Espera-se que Harris tenha uma reunião previamente agendada com o primeiro-ministro israelense, Benjamin Netanyahu, durante sua visita a Washington nesta semana, seu primeiro encontro com um líder estrangeiro desde que Biden encerrou sua candidatura à reeleição.

Ameaça nuclear do Irã

Também é de se esperar que Harris se mantenha firme contra o arqui-inimigo regional de Israel, o Irã, cujos recentes avanços nucleares têm atraído cada vez mais a condenação dos EUA.

Jonathan Panikoff, ex-vice-oficial de inteligência nacional do governo dos EUA para o Oriente Médio, disse que a crescente ameaça de “armamento” do programa nuclear do Irã poderia ser um dos primeiros grandes desafios para um governo Harris, especialmente se Teerã decidir testar o novo líder dos EUA.

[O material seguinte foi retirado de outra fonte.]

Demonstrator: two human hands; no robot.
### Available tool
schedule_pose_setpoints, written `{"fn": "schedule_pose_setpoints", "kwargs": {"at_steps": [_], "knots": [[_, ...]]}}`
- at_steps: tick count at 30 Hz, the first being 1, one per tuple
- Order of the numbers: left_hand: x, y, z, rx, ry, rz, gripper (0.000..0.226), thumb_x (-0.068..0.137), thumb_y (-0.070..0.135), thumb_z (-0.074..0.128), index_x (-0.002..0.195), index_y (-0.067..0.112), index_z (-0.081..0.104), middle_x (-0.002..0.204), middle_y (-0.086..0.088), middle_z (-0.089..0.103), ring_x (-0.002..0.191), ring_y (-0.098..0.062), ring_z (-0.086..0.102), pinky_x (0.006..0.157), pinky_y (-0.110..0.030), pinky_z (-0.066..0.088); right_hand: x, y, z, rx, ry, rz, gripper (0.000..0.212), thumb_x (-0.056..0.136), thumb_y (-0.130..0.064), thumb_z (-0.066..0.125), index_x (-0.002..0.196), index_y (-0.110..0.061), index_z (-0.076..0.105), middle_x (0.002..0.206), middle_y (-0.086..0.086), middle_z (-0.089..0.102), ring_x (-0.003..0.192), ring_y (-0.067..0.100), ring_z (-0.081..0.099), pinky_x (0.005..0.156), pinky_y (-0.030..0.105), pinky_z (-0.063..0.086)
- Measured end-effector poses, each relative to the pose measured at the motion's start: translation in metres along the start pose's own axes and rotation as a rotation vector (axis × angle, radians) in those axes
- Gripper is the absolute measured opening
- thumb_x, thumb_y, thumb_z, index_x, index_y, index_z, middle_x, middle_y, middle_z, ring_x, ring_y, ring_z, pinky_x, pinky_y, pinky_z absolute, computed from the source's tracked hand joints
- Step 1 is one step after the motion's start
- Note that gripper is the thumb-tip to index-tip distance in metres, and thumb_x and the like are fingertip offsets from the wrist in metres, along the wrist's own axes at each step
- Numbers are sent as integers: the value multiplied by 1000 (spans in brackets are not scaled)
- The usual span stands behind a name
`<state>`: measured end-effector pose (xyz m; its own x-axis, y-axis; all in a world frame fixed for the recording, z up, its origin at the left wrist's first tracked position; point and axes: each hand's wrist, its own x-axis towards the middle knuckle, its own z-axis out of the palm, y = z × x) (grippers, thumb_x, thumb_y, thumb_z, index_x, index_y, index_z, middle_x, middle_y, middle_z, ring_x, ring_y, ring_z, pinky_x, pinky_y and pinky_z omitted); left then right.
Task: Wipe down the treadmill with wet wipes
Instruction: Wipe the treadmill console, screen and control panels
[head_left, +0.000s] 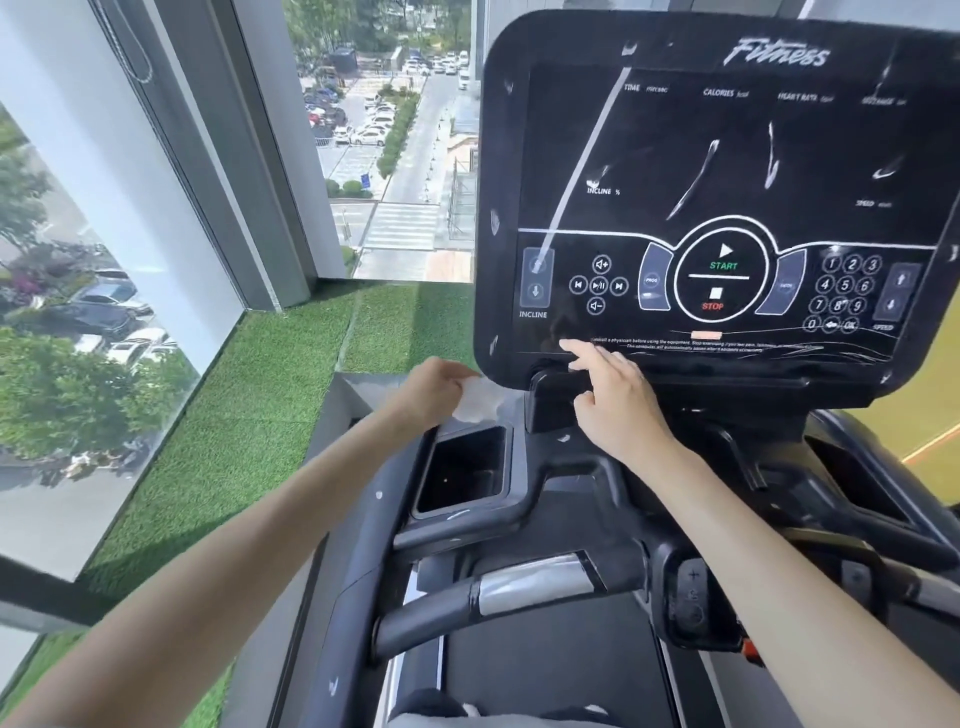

Após uma série de tentativas fracassadas, Biden demonstrou pouco interesse em retornar às negociações com Teerã para retomar o acordo nuclear internacional de 2015, que Trump abandonou durante sua presidência.

Seria improvável que Harris fizesse qualquer abertura importante sem sinais sérios de que o Irã está pronto para fazer concessões.

Mesmo assim, Panikoff, agora no think tank Atlantic Council em Washington, disse: “Há todos os motivos para acreditar que a próxima presidenta terá de lidar com o Irã. É provável que seja um dos maiores problemas”.

As opiniões expressas neste artigo são de responsabilidade do autor e não refletem necessariamente a política editorial do Middle East Monitor.